Reproduce each line of the material exactly as it reads.

---

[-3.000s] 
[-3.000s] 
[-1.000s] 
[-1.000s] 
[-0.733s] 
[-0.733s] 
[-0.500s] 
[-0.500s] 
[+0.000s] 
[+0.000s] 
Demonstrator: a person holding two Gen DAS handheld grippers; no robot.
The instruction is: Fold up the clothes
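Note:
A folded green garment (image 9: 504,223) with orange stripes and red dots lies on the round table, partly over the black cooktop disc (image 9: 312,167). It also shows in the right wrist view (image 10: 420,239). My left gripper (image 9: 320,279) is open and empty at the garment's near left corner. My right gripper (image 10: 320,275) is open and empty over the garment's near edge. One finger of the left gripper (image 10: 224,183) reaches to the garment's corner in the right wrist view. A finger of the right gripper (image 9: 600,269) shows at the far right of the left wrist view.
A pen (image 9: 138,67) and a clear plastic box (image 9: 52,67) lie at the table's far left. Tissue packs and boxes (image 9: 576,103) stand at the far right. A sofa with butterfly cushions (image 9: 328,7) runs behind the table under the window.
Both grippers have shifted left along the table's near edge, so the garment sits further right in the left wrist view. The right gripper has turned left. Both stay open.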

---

Answer section
[-3.000s] 
[-3.000s] 
[-1.000s] 
[-1.000s] 
[-0.733s] 
[-0.733s] 
[-0.500s] 
[-0.500s] 
[+0.000s] 
[+0.000s] 
Demonstrator: a person holding two Gen DAS handheld grippers; no robot.
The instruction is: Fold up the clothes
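Note:
A folded green garment (image 9: 504,223) with orange stripes and red dots lies on the round table, partly over the black cooktop disc (image 9: 312,167). It also shows in the right wrist view (image 10: 420,239). My left gripper (image 9: 320,279) is open and empty at the garment's near left corner. My right gripper (image 10: 320,275) is open and empty over the garment's near edge. One finger of the left gripper (image 10: 224,183) reaches to the garment's corner in the right wrist view. A finger of the right gripper (image 9: 600,269) shows at the far right of the left wrist view.
A pen (image 9: 138,67) and a clear plastic box (image 9: 52,67) lie at the table's far left. Tissue packs and boxes (image 9: 576,103) stand at the far right. A sofa with butterfly cushions (image 9: 328,7) runs behind the table under the window.
Both grippers have shifted left along the table's near edge, so the garment sits further right in the left wrist view. The right gripper has turned left. Both stay open.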

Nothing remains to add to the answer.